- _Brief_
Your answer consists of the lines in the data that contain "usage". Copy each of them.

- _Task input_
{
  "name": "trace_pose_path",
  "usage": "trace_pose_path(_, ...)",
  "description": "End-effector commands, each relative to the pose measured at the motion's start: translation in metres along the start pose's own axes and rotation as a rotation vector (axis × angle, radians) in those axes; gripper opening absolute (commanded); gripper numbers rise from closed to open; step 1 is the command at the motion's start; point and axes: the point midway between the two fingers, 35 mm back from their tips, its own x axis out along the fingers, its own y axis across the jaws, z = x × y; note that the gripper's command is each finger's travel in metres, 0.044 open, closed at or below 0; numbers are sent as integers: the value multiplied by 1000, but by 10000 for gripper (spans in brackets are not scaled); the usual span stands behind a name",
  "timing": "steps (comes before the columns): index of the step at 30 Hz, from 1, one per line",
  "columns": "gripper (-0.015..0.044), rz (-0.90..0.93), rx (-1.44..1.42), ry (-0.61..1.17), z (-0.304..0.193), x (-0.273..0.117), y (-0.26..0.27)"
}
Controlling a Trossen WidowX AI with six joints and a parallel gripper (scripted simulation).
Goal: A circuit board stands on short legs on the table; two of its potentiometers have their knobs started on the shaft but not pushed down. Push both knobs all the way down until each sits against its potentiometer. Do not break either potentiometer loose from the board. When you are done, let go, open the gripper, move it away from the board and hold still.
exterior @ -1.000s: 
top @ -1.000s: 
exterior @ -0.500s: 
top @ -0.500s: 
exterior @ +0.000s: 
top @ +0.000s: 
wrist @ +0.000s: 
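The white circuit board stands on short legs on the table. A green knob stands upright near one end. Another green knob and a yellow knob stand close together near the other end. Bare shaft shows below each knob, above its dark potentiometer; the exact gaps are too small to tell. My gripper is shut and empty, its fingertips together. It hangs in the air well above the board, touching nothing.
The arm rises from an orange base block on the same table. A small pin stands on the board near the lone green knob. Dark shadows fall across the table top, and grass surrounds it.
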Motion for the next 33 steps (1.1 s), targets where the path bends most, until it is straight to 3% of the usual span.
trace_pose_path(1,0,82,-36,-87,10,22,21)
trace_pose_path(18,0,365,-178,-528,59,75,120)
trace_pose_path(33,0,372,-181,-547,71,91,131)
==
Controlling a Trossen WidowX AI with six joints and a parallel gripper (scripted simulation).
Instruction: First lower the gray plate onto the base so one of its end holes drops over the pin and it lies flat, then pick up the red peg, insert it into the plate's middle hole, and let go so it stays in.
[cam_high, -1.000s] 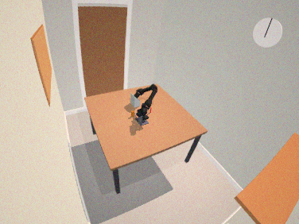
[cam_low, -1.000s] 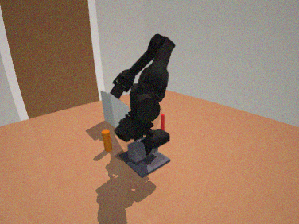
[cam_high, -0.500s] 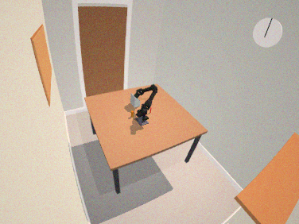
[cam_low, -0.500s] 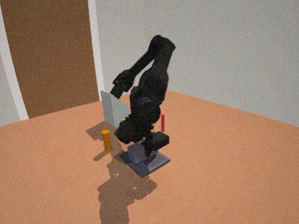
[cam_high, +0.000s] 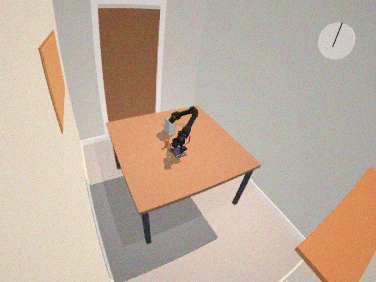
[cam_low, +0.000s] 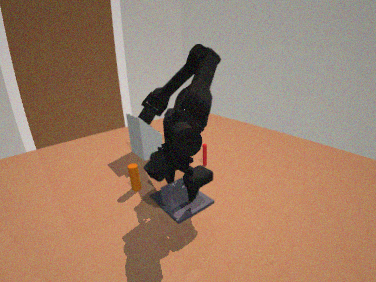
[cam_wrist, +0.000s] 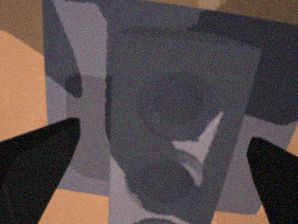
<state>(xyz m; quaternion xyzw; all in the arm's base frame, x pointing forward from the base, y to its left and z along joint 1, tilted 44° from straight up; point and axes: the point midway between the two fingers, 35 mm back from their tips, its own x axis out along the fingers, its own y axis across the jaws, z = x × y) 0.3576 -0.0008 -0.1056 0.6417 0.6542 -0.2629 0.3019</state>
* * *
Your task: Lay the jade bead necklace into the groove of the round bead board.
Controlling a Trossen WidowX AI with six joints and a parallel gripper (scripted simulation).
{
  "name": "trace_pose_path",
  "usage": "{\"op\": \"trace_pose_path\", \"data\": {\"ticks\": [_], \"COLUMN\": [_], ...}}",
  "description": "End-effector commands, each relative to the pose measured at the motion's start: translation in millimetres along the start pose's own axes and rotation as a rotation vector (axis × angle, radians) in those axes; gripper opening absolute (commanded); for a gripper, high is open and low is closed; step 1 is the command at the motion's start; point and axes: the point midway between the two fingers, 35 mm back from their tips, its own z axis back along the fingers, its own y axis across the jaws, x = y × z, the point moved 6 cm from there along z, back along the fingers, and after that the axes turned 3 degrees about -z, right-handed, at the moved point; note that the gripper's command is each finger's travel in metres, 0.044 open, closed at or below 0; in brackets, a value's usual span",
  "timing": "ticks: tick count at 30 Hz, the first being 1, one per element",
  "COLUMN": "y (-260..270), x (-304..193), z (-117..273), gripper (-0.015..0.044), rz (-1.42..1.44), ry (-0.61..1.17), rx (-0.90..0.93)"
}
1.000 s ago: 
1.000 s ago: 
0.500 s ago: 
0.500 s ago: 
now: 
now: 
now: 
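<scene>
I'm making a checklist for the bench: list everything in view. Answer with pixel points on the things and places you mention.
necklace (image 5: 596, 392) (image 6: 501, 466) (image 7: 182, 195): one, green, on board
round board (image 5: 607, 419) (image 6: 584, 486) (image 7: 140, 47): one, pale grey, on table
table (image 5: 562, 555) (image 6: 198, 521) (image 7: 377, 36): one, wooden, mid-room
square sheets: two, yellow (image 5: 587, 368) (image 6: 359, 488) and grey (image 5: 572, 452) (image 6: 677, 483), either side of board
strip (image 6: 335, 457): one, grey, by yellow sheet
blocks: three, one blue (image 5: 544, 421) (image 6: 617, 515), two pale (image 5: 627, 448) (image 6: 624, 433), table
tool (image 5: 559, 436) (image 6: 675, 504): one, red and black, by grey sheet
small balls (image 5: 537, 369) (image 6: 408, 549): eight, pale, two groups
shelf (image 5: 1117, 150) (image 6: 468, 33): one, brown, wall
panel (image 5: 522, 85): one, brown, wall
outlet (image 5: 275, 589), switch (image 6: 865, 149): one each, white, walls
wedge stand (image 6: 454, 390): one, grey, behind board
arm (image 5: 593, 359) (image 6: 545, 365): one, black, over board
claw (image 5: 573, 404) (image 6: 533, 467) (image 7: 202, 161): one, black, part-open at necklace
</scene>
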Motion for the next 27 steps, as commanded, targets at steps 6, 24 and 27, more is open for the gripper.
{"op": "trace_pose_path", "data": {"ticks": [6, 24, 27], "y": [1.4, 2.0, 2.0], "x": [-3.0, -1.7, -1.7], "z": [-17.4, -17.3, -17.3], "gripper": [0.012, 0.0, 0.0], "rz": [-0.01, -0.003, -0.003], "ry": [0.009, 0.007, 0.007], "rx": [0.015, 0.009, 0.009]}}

- _Result of this exercise_
  "usage": "trace_pose_path(_, ...)",
  "usage": "{\"op\": \"trace_pose_path\", \"data\": {\"ticks\": [_], \"COLUMN\": [_], ...}}",

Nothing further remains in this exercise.